MOCA North Miami Celebrates Haitian Independence Day With Virtual Performance, Jan. 1
Updated: Jan 18, 2021
In honor of Haitian Independence Day, the Museum of Contemporary Art North Miami (MOCA) is proud to host Haitian-American multidisciplinary artist Inez Barlatier, musician and surrealist visual artist Jan Sebon, and author Fabienne Josaphat for an intimate program of music and poetry on Jan. 1 at 7:00 p.m. This virtual performance coincides with the museum’s current exhibition “Life & Spirituality in Haitian Art: Selection from the Betty and Isaac Rudman Trust Collection,” on view through March 14, 2021.
Initiated by the voodoo ceremony of Bois Caïman on the night of August 14, 1791, The Haitian Revolution represents one of the key turning points in the history of the western world and human rights. Led by enslaved Africans in the French colony of Saint Domingue, the revolution resulted in the abolition of slavery in the colony, the first to do so in the western world, and the birth of Haiti on January 1 of 1804. Today, Haitian in Haiti and the diaspora celebrate their Independence in honor of a line of ancestors that fought for their freedom. At the center of the celebration is Soup Joumou, a traditional soup that becomes a symbol of their freedom. MOCA North Miami is pleased to celebrate our Haitian community.
The acts include:
Inez Barlatier is a Haitian-American multidisciplinary artist. At the age of 12 years old, she joined her father’s band, Jan Sebon & Kazak International. Inez later led her own band, Kazoots, for 6 years. She has received a Knight Arts Champion, a L.E.A.P. and an Artist Relief grant supporting her ongoing projects. Inez developed a children’s show entitled “Ayiti: Stories & Songs from Haiti” which was selected as a Spotlight presentation at the 2020 International Performance Art for Youth Conference.

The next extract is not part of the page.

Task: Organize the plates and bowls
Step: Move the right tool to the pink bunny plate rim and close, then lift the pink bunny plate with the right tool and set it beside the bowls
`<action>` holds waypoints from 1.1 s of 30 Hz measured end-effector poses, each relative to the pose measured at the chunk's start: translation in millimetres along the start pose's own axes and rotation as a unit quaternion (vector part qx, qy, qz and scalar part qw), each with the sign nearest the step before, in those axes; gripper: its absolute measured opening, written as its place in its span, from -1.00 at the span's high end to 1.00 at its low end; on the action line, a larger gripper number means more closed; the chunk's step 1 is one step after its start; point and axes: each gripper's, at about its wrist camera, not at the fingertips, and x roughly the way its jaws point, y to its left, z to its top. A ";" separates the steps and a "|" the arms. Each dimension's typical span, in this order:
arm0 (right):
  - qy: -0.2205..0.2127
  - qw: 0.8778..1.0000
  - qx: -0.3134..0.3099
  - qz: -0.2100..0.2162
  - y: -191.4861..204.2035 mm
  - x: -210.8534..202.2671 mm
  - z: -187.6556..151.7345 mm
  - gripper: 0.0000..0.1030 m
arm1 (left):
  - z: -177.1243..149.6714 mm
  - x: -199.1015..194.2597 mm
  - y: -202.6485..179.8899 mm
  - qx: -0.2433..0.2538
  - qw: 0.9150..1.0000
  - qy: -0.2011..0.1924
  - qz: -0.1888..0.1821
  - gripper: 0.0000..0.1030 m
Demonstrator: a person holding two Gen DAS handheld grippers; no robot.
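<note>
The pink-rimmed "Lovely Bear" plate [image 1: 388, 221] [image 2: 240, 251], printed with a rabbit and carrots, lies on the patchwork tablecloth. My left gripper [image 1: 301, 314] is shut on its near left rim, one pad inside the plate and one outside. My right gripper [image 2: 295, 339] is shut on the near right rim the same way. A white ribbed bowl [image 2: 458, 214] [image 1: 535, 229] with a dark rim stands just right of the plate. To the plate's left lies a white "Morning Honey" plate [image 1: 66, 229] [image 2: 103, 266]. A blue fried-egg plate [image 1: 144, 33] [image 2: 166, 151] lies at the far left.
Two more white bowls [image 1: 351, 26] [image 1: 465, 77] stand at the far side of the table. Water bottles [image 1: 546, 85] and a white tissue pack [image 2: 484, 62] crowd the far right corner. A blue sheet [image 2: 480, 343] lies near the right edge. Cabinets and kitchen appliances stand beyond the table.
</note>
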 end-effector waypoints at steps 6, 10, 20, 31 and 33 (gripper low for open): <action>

Jan Sebon is a musician and visual artist from Haiti. He is a staple in Miami as pioneering Haitian Jazz music in Miami with his band Koleksyon Kazak. Sebon has hosted political radio shows in Haiti resulting in him being exiled and moving to Miami at the age of 22. He later became an activist and community organizer, fighting for Haitian immigrant rights and hosting another radio show on WDNA in Miami. He has been performing in Miami for over 30 years and has toured internationally while being a former board member at the Miami Light Project. Sebon is also a masterful African and Haitian drummer and surrealist visual artist.
Fabienne Josaphat is the author of Dancing in the Baron’s Shadow, a debut novel released with Unnamed Press and translated into French by Calmann-Levy. Her essay, Summer is an Empty House, recently made the Notable Essays mentions in Best American Essays 2016. Her fiction, non-fiction and poetry have been featured in the African American Review, The Master’s Review, Grist Journal, Damselfly, Hinchas de Poesia, Off the Coast Journal and The Caribbean Writer, as well as in Eight Miami Poets, a Jai-Alai Books poetry anthology. She was recently a national juror for the 2019 Scholastic Awards. She lives in South Florida.